= Beginning of Section =
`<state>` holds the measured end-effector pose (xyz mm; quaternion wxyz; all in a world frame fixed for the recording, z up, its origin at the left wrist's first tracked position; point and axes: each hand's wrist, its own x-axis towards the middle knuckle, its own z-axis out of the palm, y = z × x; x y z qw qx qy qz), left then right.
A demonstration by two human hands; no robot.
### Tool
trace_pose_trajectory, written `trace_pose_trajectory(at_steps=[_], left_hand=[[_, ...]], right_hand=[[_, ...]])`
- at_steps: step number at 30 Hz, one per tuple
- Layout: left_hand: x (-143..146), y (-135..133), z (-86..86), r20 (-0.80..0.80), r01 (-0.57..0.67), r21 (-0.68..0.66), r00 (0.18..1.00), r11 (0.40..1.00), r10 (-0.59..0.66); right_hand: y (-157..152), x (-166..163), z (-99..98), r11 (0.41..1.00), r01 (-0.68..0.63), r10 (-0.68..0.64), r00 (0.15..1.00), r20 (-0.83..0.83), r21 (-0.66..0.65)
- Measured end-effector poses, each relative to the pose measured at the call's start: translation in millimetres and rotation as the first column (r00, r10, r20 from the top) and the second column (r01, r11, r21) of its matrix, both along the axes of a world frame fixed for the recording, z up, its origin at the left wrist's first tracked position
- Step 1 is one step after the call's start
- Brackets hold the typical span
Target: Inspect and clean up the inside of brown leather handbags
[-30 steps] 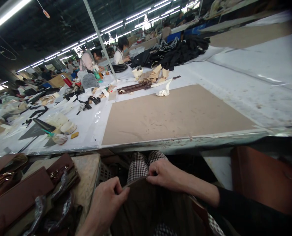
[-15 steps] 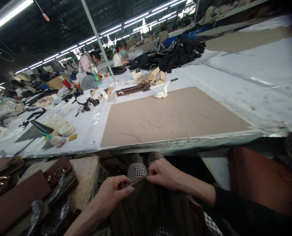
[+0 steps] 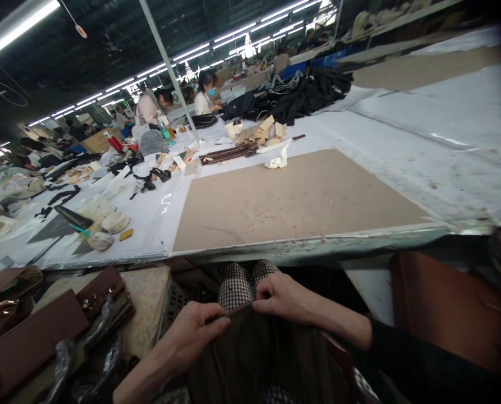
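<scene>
A dark olive-brown fabric piece [image 3: 250,350], perhaps a bag body or lining, lies across my lap over checked cloth [image 3: 236,286]. My left hand [image 3: 200,328] pinches its top edge between thumb and fingers. Just to the right, my right hand [image 3: 278,297] grips the same edge with curled fingers. The edge runs taut between the two hands. A reddish-brown trim shows along the fabric's right side. Its lower part runs out of view.
Brown bags [image 3: 35,331] with plastic-wrapped handles lie on a stand at left. A brown leather case [image 3: 448,314] stands at right. Ahead, the table holds a beige board [image 3: 292,202], a glue pot [image 3: 101,240], tan pieces [image 3: 263,133] and black straps [image 3: 309,92]. Several people sit beyond.
Almost nothing differs. My left thumb and fingers have drawn slightly closer together on the fabric's edge; my right hand stays in place.
</scene>
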<state>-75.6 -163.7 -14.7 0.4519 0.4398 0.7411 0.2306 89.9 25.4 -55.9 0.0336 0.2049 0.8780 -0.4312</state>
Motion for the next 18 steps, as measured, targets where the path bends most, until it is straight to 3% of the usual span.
trace_pose_trajectory(at_steps=[3,5,8,12,15,18], left_hand=[[5,-1,-3.5,0.2,-0.135,-0.101,0.968,0.986,0.153],[8,2,-0.9,0.186,-0.119,-0.124,0.973,0.985,0.14],[10,13,7.9,-0.116,0.095,-0.099,0.988,0.991,-0.106],[13,30,14.8,-0.42,0.364,-0.193,0.809,0.911,-0.412],[14,38,13.8,-0.476,0.429,-0.21,0.74,0.879,-0.475],[15,40,12.9,-0.457,0.4,-0.215,0.765,0.891,-0.454]], right_hand=[[1,2,0.3,1.0,-0.003,0.003,1.0,0.012,-0.01],[1,4,1.5,1.0,0.003,-0.002,1.0,0.022,-0.008],[-1,4,6.0,1.0,0.007,-0.007,1.0,0.025,-0.003],[-4,4,13.3,1.0,0.009,-0.009,1.0,0.02,0.011],[-3,6,15.1,1.0,0.005,-0.005,1.0,0.02,0.007],[2,11,12.0,0.999,-0.05,0.049,0.999,-0.013,-0.018]])
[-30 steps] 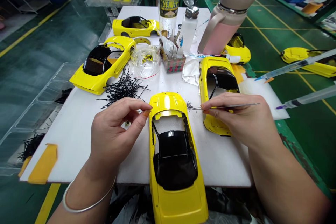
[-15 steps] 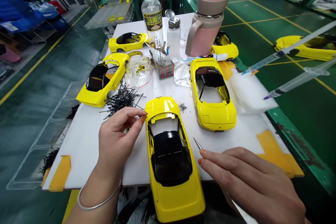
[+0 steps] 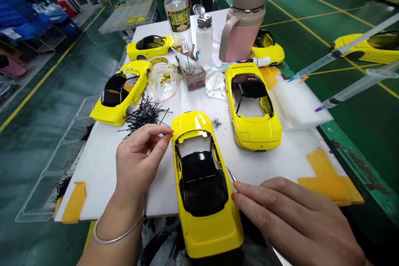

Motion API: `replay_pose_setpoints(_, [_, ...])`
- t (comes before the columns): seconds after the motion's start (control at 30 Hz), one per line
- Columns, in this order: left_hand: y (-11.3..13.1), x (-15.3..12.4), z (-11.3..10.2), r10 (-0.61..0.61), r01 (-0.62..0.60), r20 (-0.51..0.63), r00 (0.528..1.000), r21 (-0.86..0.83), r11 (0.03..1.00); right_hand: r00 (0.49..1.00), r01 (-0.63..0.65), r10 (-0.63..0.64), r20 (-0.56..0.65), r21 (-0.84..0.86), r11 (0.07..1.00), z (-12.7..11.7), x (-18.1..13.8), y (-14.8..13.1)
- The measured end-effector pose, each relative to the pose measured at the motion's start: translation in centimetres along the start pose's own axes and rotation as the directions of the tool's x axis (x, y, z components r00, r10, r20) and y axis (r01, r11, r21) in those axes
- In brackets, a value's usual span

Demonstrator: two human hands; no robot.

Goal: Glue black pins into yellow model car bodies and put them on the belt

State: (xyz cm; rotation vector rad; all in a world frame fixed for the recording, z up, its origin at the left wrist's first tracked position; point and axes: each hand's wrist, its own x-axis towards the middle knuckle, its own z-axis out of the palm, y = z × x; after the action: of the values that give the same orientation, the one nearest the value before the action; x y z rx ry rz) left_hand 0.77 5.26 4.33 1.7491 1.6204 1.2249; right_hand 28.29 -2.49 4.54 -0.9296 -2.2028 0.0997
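Yellow car body: the nearest model shell [image 3: 204, 183] lies lengthwise at the front edge of the white board [image 3: 102, 153], its tail hanging over that edge, black roof and window frame fitted
Left hand: the left hand [image 3: 139, 162] hovers just left of this car body, thumb and forefinger pinched together beside the front left corner of its window opening; whether anything sits between the fingertips I cannot tell
Bangle: a thin silver bangle [image 3: 116, 232] circles the left wrist, left of the car body's tail
Right hand: the right hand [image 3: 293, 220] lies just right of the car body, fingers closed on metal tweezers [image 3: 232, 174] whose tip points up toward the car body's right door line
Black rods: a loose heap of thin black rods [image 3: 145, 113] lies on the board ahead and left of the car body
Black specks: a small pile of tiny black bits [image 3: 216, 123] sits just right of the car body's nose
Other shells: one yellow shell [image 3: 252, 110] lies to the right of the car body, another [image 3: 120, 91] beyond the rods to its left
Far side: a pink-lidded mug [image 3: 246, 16] and a clear bottle [image 3: 178, 12] stand well beyond the car body's nose
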Motion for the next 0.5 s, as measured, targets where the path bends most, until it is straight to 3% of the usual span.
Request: replay_pose_setpoints(0.5, [-0.33, -0.02, 0.11, 0.013, -0.013, -0.007, 1.0, -0.026, 1.0, 0.999, 0.023, -0.024, 0.022, 0.03, 0.999, 0.23, -0.24, 0.16])
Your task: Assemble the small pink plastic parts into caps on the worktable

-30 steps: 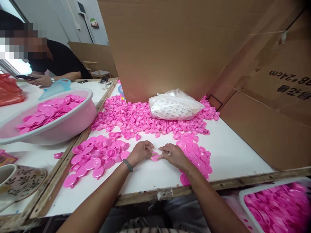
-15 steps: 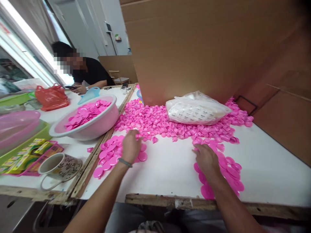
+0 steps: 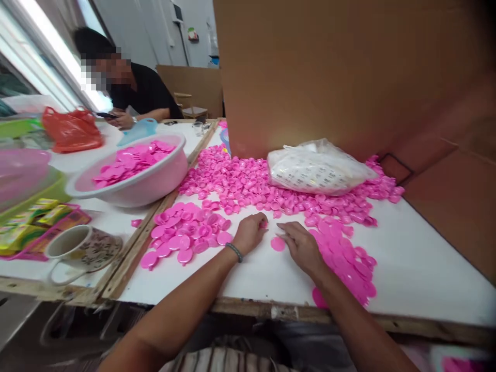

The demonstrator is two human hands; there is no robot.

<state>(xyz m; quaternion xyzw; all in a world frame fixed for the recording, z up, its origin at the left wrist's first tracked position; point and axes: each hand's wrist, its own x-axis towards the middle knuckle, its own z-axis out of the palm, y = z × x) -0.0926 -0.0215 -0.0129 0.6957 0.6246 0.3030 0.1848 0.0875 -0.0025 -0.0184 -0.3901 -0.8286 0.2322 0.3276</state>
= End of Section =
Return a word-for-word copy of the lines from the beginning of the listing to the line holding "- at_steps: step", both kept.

[Exercise output]
`<state>` holds the measured end-effector pose (xyz mm; quaternion wxyz; all in a world frame fixed for the recording, z up, its origin at the left wrist's first tracked position; point and axes: each hand's wrist, its own x-axis towards the middle knuckle, its own z-axis out of the palm, y = z × x; x y z qw qx qy qz), left then right.
A demonstration by two human hands; no robot.
### Tool
trace_pose_trajectory, written `trace_pose_trajectory(at_steps=[_], left_hand=[[_, ...]], right_hand=[[_, ...]])`
- at_steps: step number at 30 Hz, one per tuple

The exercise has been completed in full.